Purpose Evidence from studies of other malignancies has indicated that aggressive local treatment (LT), even in the presence of metastatic disease, is beneficial. Against a backdrop of stagnant mortality rates for metastatic urothelial carcinoma of the bladder (mUCB) at presentation, we hypothesized that high-intensity LT of primary tumor burden, defined as the receipt of radical cystectomy or ≥ 50 Gy of radiation therapy delivered to the bladder, affects overall survival (OS). Patients and Methods We identified 3,753 patients within the National Cancer Data Base who received multiagent systemic chemotherapy combined with high-intensity versus conservative LT for primary mUCB. Patients who received no LT, transurethral resection of the bladder tumor alone, or < 50 Gy of radiation therapy delivered to the bladder were included in the conservative LT group.

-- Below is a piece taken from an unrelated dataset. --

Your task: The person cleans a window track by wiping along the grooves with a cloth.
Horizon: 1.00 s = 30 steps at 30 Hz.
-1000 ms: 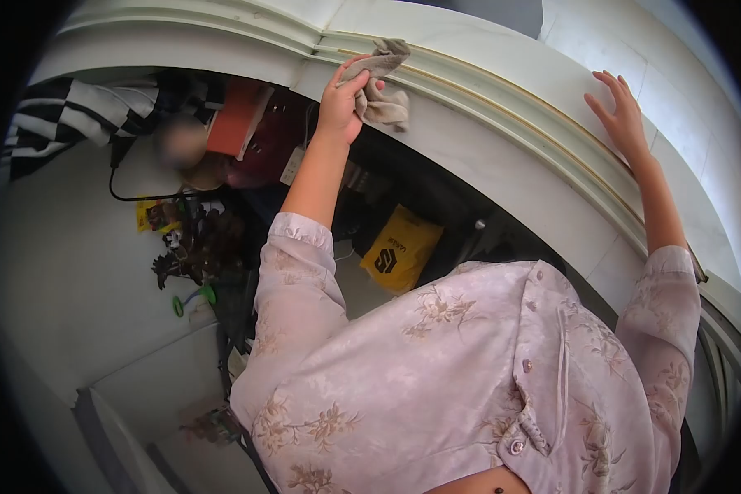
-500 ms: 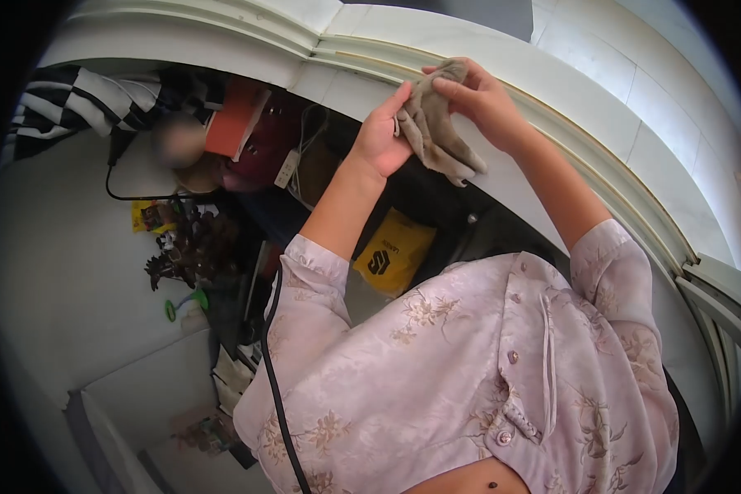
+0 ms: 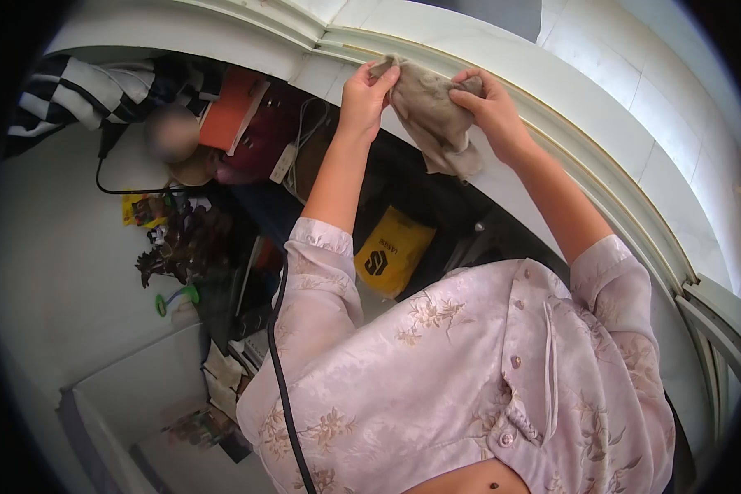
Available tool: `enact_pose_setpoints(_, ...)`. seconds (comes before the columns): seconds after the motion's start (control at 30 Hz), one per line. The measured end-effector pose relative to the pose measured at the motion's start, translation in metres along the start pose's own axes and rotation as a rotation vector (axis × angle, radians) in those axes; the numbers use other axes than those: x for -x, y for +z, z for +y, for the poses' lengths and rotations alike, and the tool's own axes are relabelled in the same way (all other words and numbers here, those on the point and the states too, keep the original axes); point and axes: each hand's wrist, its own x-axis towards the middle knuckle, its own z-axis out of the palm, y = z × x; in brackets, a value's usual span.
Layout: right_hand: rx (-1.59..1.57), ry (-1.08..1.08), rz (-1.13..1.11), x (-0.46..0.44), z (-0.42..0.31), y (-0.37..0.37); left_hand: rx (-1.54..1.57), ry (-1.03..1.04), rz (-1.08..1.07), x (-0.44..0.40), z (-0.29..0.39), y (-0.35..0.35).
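A grey-brown cloth hangs spread between my two hands, its lower part drooping in folds. My left hand pinches its upper left corner between thumb and fingers. At the upper right edge, my right hand grips a bunched bit of the same cloth. Behind the cloth runs a white window sill with sliding tracks.
Below the sill lies a yellow packet with black print. Further left are an orange box, a white power strip, a dark carved ornament and a checkered cloth. A black cable runs along my left sleeve.
My left hand has moved up and left, away from the right hand. The cloth, bunched and folded before, is now spread wider between them.
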Motion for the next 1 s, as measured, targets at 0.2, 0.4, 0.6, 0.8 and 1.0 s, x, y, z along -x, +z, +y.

Inverse probability of treatment weighting (IPTW) -adjusted Kaplan-Meier curves and Cox regression analyses were used to compare OS of patients who received high-intensity versus conservative LT. Results Overall, 297 (7.91%) and 3,456 (92.09%) patients with mUCB received high-intensity and conservative LT, respectively. IPTW-adjusted Kaplan-Meier curves showed that median OS was significantly longer in the high-intensity LT group than in the conservative LT group (14.92 [interquartile range, 9.82 to 30.72] v 9.95 [interquartile range, 5.29 to 17.08] months, respectively; P < .001). Furthermore, in IPTW-adjusted Cox regression analysis, high-intensity LT was associated with a significant OS benefit (hazard ratio, 0.56; 95% CI, 0.48 to 0.65; P < .001). Conclusion We report an OS benefit for individuals with mUCB treated with high-intensity versus conservative LT. Although the findings are subject to the usual biases related to the observational study design, these preliminary data warrant further consideration in randomized controlled trials, particularly given the poor prognosis associated with mUCB.

摘要

目的

其他恶性肿瘤研究的证据表明,即使存在转移性疾病,积极的局部治疗(LT)也是有益的。在膀胱癌转移性(mUCB)患者的死亡率停滞不前的背景下,我们假设原发肿瘤负荷的高强度 LT,定义为接受根治性膀胱切除术或膀胱接受≥50Gy 的放射治疗,会影响总生存期(OS)。

方法

我们在国家癌症数据库中确定了 3753 名接受多药联合系统化疗联合高强度与保守性 LT 治疗原发性 mUCB 的患者。接受无 LT、单纯经尿道膀胱肿瘤切除术或膀胱接受<50Gy 放射治疗的患者被纳入保守性 LT 组。采用逆概率治疗加权(IPTW)调整的 Kaplan-Meier 曲线和 Cox 回归分析比较接受高强度与保守性 LT 的患者的 OS。

结果

总体而言,297(7.91%)和 3456(92.09%)例 mUCB 患者分别接受高强度和保守性 LT。IPTW 调整的 Kaplan-Meier 曲线显示,高强度 LT 组的中位 OS 明显长于保守性 LT 组(14.92[四分位距,9.82 至 30.72]与 9.95[四分位距,5.29 至 17.08]个月;P<0.001)。此外,在 IPTW 调整的 Cox 回归分析中,高强度 LT 与显著的 OS 获益相关(风险比,0.56;95%CI,0.48 至 0.65;P<0.001)。

结论

我们报告了高强度与保守性 LT 治疗 mUCB 患者的 OS 获益。尽管这些发现受到观察性研究设计中常见偏倚的影响,但这些初步数据值得在随机对照试验中进一步考虑,特别是考虑到 mUCB 相关的预后较差。